I was reminded recently of Colorado’s option of the use of the death penalty when I visited the state maximum-security prison Supermax, in Canon City, Colorado. It was at Supermax where I saw a number of Death Row inmates, including Chuck E. Cheese murderer Nathan Dunlap.
I said, “reminded” because the death penalty is not a front-page issue in Colorado. This might be because since 1967, we have only had one execution, but had over 10,000 murders occur in that same time period.
Consequently, few issues in our country draw more debate, and more emotion, than the death penalty. But too often the claims of those opposed to the death penalty – including the fact that states are executing the innocent – aren’t examined or even challenged. When we go beyond the emotion and the criticisms and look at the facts, we see that the death penalty works and should be preserved.
One of the most powerful, and most disturbing, arguments against the death penalty is the possibility that an alleged innocent person could be executed. One widely quoted, though little analyzed, study concluded there is a 68 percent “error rate” in death penalty cases. Naturally, such a statistic brings out an emotional reaction with those people opposed to the death penalty who claim that the only way to guarantee that an innocent person is never executed is to abolish the death penalty altogether.
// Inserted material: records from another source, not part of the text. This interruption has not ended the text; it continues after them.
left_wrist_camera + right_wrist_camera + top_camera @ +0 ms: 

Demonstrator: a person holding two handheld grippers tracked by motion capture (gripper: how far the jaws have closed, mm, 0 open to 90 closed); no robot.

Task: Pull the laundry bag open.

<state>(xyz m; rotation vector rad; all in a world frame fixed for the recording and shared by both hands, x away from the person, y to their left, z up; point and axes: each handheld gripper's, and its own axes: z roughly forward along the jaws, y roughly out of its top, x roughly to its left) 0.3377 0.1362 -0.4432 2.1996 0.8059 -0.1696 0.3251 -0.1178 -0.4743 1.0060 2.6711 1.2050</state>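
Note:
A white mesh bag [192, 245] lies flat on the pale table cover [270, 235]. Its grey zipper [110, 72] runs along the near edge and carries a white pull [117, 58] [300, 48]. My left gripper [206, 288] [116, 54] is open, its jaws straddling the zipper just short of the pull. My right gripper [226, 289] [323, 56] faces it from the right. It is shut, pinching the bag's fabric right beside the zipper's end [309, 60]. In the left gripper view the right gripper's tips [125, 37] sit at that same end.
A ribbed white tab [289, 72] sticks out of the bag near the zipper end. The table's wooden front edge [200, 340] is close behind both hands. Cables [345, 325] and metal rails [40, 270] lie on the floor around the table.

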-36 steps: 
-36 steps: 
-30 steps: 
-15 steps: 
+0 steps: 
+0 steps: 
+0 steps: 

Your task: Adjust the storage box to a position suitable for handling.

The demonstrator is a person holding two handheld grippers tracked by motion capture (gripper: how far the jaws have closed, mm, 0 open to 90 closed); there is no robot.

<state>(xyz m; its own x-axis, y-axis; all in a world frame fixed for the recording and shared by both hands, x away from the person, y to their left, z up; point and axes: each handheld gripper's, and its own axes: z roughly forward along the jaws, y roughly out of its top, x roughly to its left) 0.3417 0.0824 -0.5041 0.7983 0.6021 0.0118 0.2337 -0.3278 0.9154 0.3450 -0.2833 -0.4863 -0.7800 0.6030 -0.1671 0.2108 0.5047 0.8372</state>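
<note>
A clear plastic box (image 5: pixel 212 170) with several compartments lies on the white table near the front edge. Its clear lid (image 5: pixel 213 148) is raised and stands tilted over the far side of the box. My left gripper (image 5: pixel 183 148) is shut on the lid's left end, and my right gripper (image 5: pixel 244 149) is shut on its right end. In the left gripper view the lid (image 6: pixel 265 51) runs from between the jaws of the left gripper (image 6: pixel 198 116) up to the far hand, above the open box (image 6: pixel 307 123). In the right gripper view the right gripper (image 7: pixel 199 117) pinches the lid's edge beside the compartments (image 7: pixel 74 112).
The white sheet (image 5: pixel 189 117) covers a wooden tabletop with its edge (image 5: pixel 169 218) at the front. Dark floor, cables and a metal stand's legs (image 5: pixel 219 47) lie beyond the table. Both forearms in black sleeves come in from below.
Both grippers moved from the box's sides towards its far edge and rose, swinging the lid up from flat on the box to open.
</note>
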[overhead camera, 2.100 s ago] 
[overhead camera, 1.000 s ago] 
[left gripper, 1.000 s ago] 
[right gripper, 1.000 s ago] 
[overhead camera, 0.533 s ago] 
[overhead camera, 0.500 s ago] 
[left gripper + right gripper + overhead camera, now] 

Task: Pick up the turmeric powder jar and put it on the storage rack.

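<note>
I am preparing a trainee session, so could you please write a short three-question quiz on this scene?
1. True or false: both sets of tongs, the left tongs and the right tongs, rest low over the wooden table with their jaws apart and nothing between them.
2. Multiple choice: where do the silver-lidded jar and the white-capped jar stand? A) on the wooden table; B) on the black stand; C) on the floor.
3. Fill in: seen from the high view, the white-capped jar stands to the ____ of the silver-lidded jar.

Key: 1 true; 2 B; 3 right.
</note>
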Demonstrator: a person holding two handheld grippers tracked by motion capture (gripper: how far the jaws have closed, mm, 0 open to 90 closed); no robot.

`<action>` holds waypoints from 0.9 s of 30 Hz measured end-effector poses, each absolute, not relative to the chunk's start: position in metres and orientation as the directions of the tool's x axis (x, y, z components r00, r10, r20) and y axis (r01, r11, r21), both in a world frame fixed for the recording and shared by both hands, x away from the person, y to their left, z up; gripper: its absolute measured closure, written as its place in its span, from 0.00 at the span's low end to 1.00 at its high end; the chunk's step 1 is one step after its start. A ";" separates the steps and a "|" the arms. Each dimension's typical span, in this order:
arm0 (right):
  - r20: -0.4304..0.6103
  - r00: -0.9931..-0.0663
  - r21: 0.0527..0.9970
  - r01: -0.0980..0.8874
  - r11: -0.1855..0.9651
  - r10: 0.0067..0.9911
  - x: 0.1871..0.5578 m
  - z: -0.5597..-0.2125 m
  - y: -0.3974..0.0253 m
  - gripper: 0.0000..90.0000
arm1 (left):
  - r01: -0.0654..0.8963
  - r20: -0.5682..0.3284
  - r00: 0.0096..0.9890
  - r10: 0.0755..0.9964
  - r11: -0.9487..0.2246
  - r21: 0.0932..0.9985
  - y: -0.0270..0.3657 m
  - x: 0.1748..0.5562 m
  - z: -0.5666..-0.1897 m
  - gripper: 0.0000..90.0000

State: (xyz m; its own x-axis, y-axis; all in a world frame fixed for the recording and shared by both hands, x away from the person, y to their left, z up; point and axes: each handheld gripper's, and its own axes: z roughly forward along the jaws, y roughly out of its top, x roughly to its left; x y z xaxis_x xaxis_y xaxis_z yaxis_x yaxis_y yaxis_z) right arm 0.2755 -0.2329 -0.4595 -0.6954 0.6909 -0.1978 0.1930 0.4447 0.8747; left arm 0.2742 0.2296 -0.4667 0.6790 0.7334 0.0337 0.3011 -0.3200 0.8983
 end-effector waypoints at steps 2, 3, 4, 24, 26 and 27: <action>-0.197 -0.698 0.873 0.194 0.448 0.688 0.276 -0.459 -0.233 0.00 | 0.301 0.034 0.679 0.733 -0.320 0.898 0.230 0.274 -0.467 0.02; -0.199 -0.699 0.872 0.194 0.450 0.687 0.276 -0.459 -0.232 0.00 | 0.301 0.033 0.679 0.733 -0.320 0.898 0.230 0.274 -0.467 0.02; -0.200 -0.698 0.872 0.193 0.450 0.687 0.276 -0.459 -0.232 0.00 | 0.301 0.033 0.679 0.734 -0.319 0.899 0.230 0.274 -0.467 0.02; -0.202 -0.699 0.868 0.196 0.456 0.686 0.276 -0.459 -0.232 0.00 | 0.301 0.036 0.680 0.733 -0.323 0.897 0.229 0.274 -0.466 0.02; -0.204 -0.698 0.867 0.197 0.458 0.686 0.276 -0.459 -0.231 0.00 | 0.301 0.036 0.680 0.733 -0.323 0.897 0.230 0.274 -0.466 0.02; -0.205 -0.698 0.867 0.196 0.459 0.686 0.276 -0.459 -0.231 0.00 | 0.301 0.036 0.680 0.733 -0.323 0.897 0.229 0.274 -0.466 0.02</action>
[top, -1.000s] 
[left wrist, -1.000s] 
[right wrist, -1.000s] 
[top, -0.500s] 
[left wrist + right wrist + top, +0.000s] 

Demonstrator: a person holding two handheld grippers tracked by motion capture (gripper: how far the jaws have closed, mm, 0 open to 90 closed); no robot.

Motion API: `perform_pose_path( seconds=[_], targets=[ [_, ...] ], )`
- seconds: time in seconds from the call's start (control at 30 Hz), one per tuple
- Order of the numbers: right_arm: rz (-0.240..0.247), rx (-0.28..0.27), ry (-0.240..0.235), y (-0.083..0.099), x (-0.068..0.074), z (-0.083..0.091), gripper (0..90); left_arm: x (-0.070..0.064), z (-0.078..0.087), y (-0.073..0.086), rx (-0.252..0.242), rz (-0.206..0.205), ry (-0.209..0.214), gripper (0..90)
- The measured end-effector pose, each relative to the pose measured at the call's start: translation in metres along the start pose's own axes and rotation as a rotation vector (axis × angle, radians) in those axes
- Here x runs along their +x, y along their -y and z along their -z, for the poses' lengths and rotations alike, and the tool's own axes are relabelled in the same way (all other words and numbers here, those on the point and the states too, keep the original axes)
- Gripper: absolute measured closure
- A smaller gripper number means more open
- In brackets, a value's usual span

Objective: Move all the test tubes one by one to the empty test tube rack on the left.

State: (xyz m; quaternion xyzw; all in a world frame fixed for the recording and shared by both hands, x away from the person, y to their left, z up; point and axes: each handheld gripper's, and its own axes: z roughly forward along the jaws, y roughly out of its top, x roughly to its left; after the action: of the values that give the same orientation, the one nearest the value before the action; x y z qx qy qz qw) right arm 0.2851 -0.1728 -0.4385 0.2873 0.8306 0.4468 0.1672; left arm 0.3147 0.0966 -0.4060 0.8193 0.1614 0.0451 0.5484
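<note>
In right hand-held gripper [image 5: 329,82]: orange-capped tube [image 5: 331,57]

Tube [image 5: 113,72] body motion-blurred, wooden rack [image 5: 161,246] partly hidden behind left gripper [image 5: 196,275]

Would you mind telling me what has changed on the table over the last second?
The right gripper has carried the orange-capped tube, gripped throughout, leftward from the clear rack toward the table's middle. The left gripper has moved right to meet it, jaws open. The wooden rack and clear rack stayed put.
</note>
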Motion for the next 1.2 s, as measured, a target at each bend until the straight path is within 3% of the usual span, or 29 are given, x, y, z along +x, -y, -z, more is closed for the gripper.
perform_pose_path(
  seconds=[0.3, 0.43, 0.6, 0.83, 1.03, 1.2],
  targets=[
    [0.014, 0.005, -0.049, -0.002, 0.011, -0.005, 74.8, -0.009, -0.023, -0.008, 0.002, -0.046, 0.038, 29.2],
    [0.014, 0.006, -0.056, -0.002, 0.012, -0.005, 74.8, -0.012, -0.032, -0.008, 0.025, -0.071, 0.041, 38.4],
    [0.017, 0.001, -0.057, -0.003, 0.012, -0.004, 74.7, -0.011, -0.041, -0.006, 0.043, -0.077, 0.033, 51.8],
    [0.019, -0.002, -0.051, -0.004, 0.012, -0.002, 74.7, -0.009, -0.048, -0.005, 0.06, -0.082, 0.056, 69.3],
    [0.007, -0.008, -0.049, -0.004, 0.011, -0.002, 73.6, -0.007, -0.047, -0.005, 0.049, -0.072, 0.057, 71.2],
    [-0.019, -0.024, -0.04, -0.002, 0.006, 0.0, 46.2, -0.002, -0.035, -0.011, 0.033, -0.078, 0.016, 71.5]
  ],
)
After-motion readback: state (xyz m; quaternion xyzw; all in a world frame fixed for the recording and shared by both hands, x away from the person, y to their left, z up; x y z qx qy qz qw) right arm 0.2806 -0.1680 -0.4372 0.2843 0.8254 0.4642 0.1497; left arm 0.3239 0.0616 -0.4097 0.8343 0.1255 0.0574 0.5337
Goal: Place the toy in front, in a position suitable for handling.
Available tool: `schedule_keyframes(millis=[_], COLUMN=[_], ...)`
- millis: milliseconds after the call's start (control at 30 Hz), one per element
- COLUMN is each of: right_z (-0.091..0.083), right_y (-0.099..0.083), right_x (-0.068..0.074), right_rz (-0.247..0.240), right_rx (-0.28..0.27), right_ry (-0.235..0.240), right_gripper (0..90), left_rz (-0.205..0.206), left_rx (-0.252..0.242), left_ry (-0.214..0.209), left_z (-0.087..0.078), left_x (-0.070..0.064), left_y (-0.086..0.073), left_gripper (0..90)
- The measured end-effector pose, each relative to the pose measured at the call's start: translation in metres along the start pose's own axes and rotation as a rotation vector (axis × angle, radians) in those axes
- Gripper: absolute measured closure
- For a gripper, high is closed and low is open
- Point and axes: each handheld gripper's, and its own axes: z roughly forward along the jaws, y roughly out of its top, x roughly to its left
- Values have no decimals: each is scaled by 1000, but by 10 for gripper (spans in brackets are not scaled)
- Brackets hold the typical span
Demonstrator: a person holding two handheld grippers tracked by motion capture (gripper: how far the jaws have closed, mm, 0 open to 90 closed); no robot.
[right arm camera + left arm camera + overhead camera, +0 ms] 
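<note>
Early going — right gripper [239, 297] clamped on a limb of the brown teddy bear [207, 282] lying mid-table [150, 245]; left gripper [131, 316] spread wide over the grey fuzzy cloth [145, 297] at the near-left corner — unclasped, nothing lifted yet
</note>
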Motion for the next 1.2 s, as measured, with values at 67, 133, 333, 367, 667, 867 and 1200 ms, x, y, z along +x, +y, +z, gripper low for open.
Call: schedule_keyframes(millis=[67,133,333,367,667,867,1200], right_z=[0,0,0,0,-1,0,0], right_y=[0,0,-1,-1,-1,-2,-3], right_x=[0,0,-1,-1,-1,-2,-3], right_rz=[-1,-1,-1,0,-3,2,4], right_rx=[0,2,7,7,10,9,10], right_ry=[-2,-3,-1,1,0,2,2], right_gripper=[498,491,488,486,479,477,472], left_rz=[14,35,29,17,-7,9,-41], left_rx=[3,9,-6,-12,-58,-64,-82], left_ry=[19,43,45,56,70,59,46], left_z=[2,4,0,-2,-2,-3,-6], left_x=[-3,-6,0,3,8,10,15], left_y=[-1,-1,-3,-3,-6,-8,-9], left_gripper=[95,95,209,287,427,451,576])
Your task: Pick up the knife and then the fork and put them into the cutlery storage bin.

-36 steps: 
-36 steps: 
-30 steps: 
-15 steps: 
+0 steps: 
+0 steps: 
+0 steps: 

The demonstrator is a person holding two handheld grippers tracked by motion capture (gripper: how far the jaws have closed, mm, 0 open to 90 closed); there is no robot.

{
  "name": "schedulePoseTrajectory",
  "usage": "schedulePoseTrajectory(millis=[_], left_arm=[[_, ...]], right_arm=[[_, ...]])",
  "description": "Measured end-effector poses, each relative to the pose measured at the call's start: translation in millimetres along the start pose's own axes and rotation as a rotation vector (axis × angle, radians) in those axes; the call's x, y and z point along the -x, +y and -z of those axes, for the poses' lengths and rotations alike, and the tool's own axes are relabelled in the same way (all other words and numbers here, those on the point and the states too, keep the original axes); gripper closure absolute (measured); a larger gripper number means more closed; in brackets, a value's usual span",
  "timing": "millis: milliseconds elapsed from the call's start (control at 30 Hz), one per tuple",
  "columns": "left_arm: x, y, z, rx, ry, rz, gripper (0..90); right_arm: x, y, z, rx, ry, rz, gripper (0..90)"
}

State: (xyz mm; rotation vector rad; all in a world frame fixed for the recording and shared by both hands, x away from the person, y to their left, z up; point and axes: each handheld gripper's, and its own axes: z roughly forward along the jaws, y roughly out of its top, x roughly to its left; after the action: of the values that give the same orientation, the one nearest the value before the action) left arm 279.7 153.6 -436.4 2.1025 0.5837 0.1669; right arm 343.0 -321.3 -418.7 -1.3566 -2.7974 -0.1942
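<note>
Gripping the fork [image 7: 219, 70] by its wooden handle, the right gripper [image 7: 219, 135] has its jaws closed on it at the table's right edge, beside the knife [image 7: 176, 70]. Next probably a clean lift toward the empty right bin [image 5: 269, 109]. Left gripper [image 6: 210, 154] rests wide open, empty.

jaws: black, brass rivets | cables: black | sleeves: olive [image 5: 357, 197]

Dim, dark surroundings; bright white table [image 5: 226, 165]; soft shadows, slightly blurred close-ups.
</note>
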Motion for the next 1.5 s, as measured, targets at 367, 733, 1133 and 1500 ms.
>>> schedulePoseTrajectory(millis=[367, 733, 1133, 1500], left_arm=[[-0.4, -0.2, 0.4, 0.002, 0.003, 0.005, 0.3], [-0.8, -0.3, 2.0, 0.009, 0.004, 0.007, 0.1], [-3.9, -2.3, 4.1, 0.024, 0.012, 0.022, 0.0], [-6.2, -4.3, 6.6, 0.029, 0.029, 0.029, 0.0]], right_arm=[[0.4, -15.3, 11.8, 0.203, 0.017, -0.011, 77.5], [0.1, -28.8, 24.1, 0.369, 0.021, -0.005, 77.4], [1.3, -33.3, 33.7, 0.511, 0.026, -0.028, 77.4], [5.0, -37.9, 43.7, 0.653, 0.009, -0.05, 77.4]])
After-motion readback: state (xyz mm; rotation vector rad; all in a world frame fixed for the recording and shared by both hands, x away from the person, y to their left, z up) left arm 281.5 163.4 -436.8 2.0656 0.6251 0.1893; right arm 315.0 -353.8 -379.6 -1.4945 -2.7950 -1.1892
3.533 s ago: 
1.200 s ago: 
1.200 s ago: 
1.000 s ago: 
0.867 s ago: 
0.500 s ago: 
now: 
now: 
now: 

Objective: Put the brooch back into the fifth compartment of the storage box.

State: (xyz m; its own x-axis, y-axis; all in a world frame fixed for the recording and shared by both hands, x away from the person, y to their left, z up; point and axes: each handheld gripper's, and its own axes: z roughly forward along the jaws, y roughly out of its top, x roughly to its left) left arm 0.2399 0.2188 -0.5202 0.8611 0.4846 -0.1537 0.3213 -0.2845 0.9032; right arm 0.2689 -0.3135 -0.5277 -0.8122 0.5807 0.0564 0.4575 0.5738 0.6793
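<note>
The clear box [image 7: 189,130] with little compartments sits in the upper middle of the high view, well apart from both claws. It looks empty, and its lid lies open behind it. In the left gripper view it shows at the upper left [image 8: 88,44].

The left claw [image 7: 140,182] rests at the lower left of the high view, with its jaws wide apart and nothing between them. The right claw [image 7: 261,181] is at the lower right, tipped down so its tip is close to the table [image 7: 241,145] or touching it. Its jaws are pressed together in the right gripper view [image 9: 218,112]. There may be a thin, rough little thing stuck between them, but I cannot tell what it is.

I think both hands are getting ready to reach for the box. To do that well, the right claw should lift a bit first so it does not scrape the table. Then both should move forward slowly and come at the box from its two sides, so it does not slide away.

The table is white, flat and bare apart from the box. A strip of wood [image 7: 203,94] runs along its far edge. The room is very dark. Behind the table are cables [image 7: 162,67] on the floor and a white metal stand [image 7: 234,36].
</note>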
Moving beyond the emotion to the facts shows the shallowness of this argument. First, Professor Paul Cassell of the University of Utah showed that the celebrated 68 percent “error rate” is filled with error. He pointed out in The Wall Street Journal that the authors of the study were unable to find a single case where a provably innocent person was executed, despite looking at 23 years of capital cases. He also showed that the “error rate” includes defendants who have their convictions overturned on appeal, meaning that the system actually works.
In fact, the amount of time it takes to carry out a death sentence has grown from six years on death row in the mid-1980s to nearly 11 years today – showing that those convicted of murder are receiving more and more time to have their cases reviewed. In fact, few appeals are based on a claim that the convict didn’t commit the crime. There’s no rush to execution, again, for example, in Colorado where there has only been one person who has been executed since 1967.
America certainly isn’t executing innocent people; Americans are, unfortunately, merely losing their lives to murder, a death toll far greater than the relatively small number of persons executed for murder.
There is also a frequently cited claim the death penalty is unfairly used in greater numbers against minorities. But, again, the facts show that the percentage of minorities on death row almost exactly matches the percentage of violent crimes committed by minorities. And a thorough study in California showed that the race of the killer – or of the defendant – appeared to play no role in death penalty sentencing in that state.
Opponents often also assert the death penalty is not a deterrent. But there is evidence that the existence of the death penalty does in fact reduce the murder rate. Even more important is the fact that a murderer who receives the death penalty is permanently deterred from ever killing again.
Yet some still claim “life without parole” is an equal deterrent to the death penalty. Columnist Thomas Sowell pointed out how specious this argument is. Killers escape from prison and commit murder. They kill while on prison furloughs. And, as we learned in Colorado recently, they kill while in prison.
Prison guard Eric Autobee was brutally murdered by an inmate already in prison serving a life sentence. Autobee’s murderer was then sentenced to death. After all, if he hadn’t been sent to death row, this killer would have literally gotten away with murder since he was already in prison for life.
Currently there are almost 100 on death row who were already in prison when they murdered their victims; at least 37 others were prison escapees. Locking up murderers for life guarantees nothing, except for the possible murder of additional innocent victims.
I believe that rather than spending so much time with arguing about capital punishment, we should spend more time on the needs of victims’ families, who have suffered the loss of a loved one. Capital punishment elicits more public outrage, more media attention and more cries to protect the “innocent”, than do stories concerning the victims of murder.
We should instead save our sympathy and compassion for the victims, rather than the murderers.